▶ _What you are asked to do_:
Your reply should hold exactly the lines from the one that contains "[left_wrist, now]" through the end of the data. Repeat them word for word.

▶ _Supplied data_:
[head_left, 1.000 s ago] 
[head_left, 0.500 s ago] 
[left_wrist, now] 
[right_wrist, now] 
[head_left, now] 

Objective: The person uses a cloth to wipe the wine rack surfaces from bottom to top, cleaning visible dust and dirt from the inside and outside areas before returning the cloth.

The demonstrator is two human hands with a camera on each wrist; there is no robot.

▶ _Output of the exercise_:
[left_wrist, now] 
[right_wrist, now] 
[head_left, now] 

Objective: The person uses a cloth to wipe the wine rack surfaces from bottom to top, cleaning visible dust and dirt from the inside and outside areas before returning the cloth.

The demonstrator is two human hands with a camera on each wrist; there is no robot.

Work on this exercise is now finished.